Instructions for the task
Below are lines of data; give the number of them that contain "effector", and only that.

Raw data
========

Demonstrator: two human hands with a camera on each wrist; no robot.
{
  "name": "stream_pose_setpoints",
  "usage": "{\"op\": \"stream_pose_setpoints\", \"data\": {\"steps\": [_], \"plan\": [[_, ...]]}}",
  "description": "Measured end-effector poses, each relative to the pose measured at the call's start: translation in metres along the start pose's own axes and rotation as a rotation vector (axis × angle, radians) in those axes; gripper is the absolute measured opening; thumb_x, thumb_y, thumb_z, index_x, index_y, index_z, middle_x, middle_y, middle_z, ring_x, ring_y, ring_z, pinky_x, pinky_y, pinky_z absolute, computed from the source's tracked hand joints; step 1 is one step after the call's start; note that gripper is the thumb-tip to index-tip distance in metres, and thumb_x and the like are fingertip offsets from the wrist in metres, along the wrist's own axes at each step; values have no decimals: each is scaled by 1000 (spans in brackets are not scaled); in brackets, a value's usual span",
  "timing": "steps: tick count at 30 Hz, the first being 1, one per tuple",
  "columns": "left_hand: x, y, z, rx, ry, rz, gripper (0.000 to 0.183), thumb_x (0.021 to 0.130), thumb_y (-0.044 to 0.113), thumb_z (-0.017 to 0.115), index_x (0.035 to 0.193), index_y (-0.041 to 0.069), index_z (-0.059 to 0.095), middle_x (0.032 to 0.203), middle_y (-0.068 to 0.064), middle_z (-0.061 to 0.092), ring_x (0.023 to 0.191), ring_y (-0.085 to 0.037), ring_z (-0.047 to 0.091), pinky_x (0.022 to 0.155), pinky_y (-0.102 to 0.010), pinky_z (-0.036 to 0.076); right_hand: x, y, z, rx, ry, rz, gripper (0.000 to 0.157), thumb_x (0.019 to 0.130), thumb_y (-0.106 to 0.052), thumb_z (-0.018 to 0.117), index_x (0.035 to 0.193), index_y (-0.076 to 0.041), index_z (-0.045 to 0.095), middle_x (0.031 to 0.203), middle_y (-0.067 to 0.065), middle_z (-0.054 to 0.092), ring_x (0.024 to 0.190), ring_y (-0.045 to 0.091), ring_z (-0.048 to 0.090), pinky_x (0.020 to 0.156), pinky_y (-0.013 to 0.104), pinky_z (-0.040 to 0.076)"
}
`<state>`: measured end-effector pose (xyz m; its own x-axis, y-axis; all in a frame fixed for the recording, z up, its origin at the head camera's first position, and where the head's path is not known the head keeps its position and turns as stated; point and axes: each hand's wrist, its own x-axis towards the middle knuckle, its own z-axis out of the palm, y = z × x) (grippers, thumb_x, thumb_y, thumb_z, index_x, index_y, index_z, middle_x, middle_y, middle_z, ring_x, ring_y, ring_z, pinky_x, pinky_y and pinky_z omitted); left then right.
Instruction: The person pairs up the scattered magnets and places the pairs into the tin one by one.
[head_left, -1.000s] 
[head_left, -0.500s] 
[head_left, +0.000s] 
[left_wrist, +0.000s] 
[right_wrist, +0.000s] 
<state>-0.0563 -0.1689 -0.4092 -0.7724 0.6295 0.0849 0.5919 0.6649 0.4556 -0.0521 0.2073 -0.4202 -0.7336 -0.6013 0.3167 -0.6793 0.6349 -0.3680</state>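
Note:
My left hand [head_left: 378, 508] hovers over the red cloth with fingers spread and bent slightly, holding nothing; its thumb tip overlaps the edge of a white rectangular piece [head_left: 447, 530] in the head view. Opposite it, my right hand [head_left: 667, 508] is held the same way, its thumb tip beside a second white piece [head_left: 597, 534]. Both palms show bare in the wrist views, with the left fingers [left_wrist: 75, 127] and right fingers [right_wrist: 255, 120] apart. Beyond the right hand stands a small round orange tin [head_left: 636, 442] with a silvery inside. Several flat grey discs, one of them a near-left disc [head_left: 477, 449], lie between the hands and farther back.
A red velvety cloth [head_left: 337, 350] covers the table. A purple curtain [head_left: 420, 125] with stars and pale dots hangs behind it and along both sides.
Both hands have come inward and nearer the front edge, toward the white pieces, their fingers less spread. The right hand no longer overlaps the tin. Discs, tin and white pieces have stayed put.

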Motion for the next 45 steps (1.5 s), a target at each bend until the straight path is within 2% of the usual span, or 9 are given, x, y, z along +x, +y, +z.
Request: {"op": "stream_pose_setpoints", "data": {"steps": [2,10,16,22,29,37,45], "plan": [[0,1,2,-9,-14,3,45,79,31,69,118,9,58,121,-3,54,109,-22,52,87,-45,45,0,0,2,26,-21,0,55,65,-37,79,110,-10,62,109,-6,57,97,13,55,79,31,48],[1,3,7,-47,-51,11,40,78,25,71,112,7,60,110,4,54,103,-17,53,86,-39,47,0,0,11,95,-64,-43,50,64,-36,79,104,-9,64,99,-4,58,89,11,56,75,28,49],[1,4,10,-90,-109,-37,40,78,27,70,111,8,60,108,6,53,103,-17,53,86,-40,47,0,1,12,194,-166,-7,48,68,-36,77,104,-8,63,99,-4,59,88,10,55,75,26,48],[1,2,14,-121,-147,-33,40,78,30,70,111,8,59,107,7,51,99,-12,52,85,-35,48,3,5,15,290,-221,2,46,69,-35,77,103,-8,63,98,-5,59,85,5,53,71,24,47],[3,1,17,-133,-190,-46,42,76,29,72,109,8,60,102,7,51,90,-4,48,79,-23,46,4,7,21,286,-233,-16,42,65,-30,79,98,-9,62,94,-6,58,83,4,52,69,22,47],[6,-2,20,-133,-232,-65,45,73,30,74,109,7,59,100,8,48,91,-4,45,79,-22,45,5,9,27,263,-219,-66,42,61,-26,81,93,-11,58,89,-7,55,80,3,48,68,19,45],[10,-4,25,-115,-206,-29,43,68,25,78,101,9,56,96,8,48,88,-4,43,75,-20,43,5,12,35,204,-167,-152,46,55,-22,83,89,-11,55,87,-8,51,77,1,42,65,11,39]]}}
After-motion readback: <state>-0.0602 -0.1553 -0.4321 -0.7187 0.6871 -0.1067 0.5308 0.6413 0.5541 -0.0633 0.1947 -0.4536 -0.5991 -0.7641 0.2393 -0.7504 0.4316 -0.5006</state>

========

Exercise response
2